Work request: Ignore the pictures in the data below and set down exactly the lines from its first line through the line containing "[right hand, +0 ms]".

### Data provided ###

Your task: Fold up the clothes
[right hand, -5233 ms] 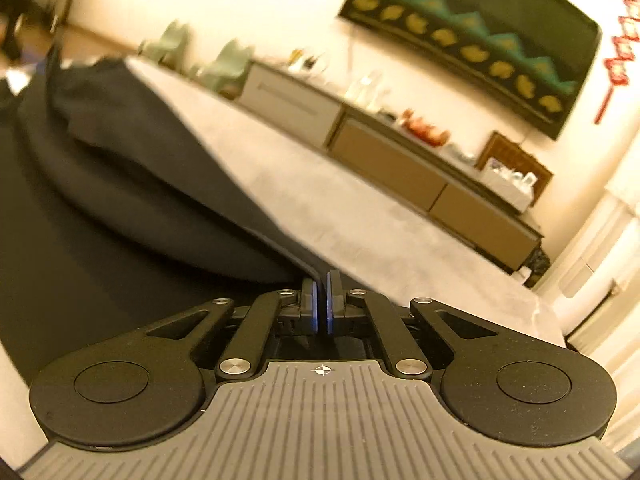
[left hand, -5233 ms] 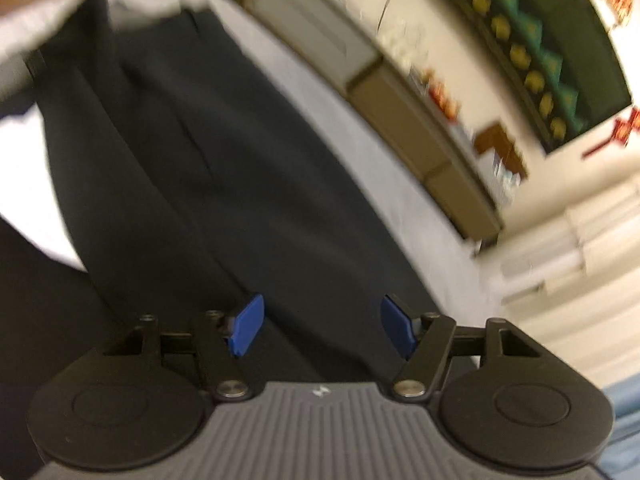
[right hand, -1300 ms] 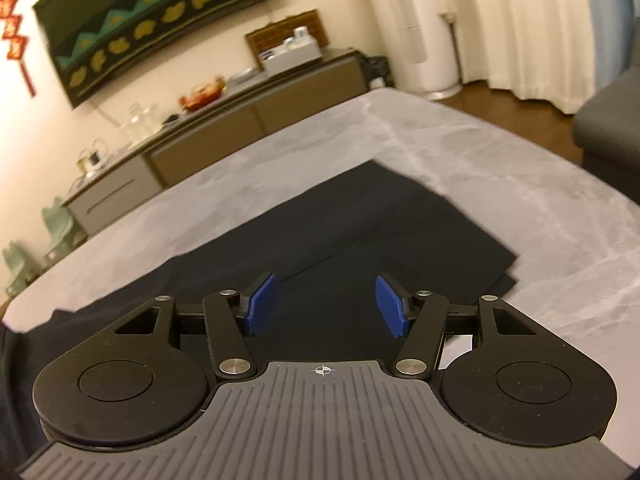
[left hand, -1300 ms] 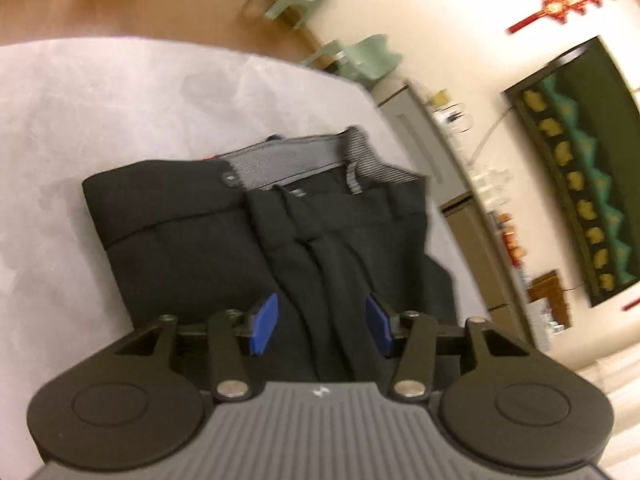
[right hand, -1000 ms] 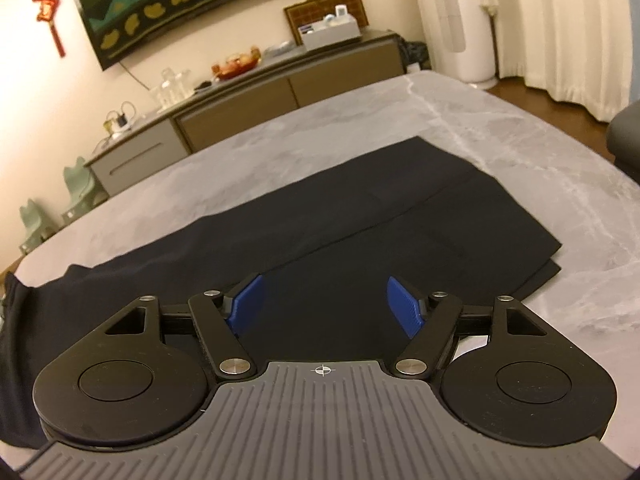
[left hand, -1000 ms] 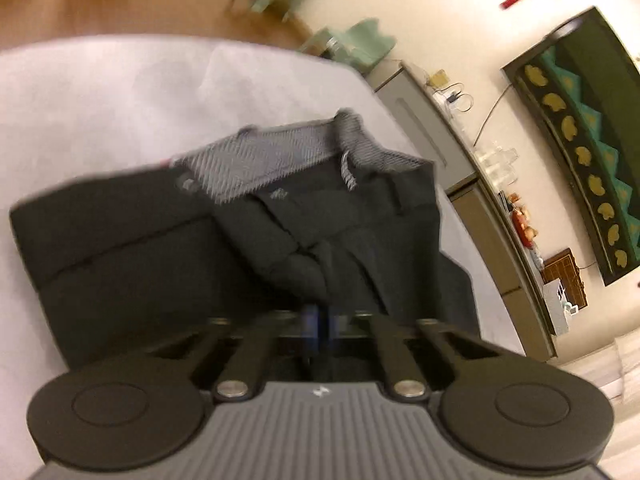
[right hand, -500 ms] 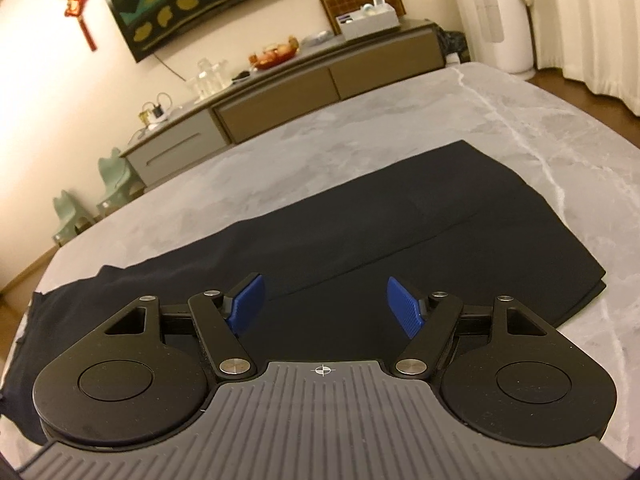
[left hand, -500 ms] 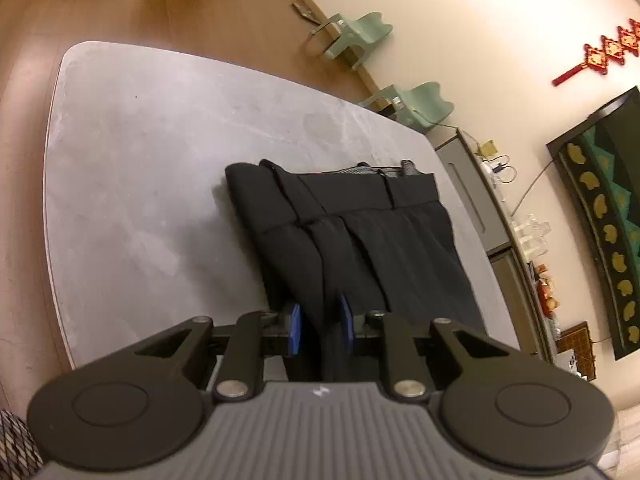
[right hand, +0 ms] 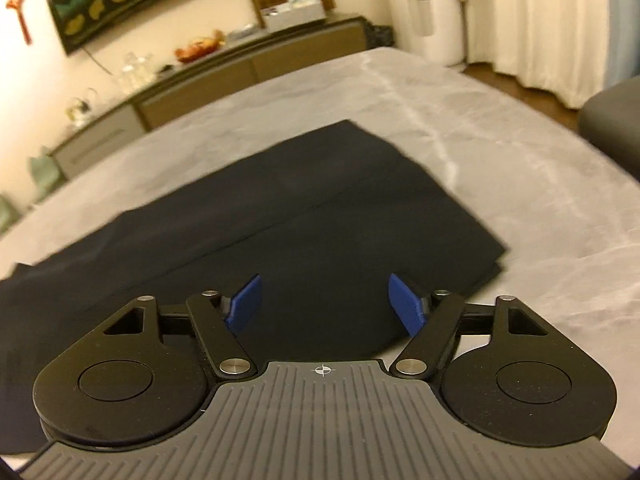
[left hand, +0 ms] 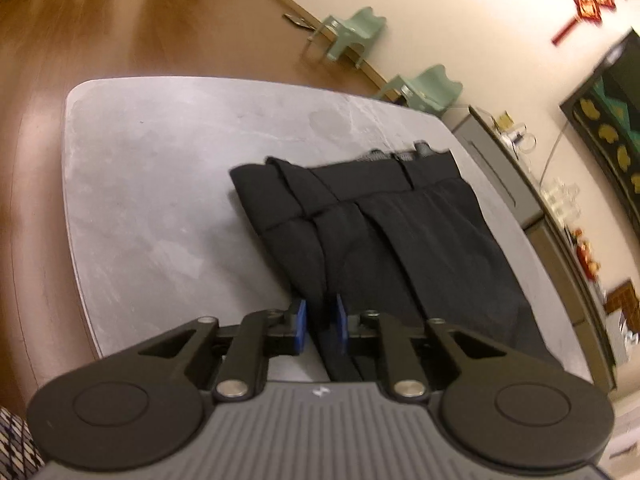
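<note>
One pair of black trousers (left hand: 404, 216) lies folded lengthwise on the grey marble table (left hand: 160, 184), its waistband toward twelve o'clock in the left wrist view and its leg hems toward three o'clock in the right wrist view. Between the blue pads of the left gripper (left hand: 319, 325) runs a raised fold of the trouser cloth; its jaws stand narrow and are closing on that fold, though whether the pads already press the cloth cannot be told. At two o'clock from the waistband sit two pale green chairs (left hand: 352, 36) on the wooden floor. Above the trouser legs the right gripper (right hand: 324, 306) hovers released, pads wide apart with only flat cloth below. Beyond, at eleven o'clock, a low sideboard (right hand: 248, 68) carries a white tray-like box (right hand: 294, 12) holding small items too blurred to name.
</note>
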A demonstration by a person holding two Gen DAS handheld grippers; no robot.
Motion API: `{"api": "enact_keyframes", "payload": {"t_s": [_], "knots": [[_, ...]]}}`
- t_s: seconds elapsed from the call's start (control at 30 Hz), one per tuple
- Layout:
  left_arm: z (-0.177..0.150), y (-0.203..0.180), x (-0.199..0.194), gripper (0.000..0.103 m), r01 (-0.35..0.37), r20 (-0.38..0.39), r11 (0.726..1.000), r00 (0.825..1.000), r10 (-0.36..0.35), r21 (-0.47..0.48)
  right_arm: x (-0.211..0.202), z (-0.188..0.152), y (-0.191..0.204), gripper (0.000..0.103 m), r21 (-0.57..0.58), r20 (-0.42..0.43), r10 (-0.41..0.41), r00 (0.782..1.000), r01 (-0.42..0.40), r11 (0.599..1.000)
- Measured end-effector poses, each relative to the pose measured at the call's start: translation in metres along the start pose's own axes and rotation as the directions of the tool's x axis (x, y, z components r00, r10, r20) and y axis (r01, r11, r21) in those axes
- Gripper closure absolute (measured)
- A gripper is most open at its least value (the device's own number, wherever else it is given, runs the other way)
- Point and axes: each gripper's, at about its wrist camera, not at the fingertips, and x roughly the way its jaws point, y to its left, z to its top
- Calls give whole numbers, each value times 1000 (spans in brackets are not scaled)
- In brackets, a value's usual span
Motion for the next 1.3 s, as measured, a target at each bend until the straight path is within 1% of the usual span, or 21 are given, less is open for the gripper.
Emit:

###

Result of this task:
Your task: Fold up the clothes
[right hand, -5233 ms] 
[left hand, -5233 ms] 
[right hand, -1300 ms] 
[left hand, -1300 ms] 
[right hand, -1000 ms] 
[left hand, -1000 ms] 
[right hand, -500 ms] 
[left hand, -500 ms] 
[right hand, +0 ms] 

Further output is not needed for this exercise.